Now in the second year of the COVID-19 pandemic, investors are raising expectations about companies' responses to highlighted ESG issues such as diversity and, increasingly, connecting that to executive compensation.
"Compensation is the ultimate governance mechanism that we have to make sure (that) companies are doing things right," said Peter Reali, New York-based managing director and head of engagement, responsible investing for Nuveen, with $1.2 trillion in assets under management.
"ESG issues are making their way into compensation conversations because shareholder proponents want it integrated into executive compensation design, to create accountability for executing on ESG commitments" and companies' responses to COVID-19, Mr. Reali said.
Robin Ferracone is CEO of Farient Advisors LLC in Pasadena, Calif., an executive compensation and corporate governance consulting firm that helps companies, large public pension funds and mutual funds review proxies and prepare votes on executive pay packages.
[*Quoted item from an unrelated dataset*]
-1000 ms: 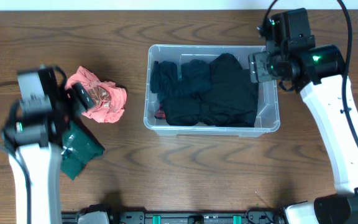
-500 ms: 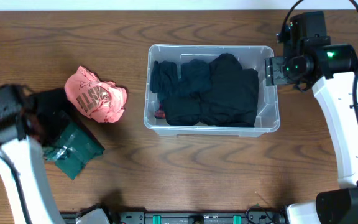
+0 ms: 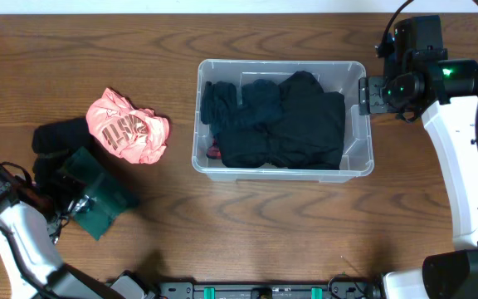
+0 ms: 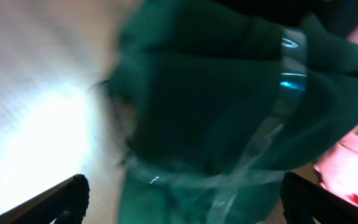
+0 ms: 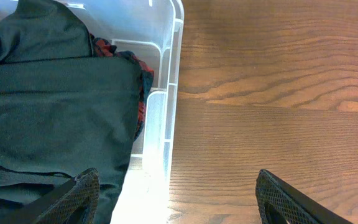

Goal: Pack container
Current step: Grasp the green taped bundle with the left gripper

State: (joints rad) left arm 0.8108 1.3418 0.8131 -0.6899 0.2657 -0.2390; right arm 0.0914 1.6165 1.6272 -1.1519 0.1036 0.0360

This year, she said, "investors are really pressuring corporates to focus on ESG" particularly as COVID-19 shifts the spotlight to stakeholder issues, including employee welfare and racial and income inequality.
"Companies are now saying this is serious, and we need to seriously ask ourselves whether we should change our compensation," said Ms. Ferracone, who sees more corporate boards and even federal and state regulators paying closer attention to executive compensation.
Measures for connecting issues like workforce diversity, gender balance pay, employee engagement and retention, or health and safety to executive compensation are just starting to develop and are "all over the map," Ms. Ferracone said. So far, those metrics tend to make up about 20% of executive bonus plans, but she anticipates that more will be included in long-term incentive packages eventually.
"When you add up the investors, the corporations, the employees and the regulators, this is really a groundswell," she said.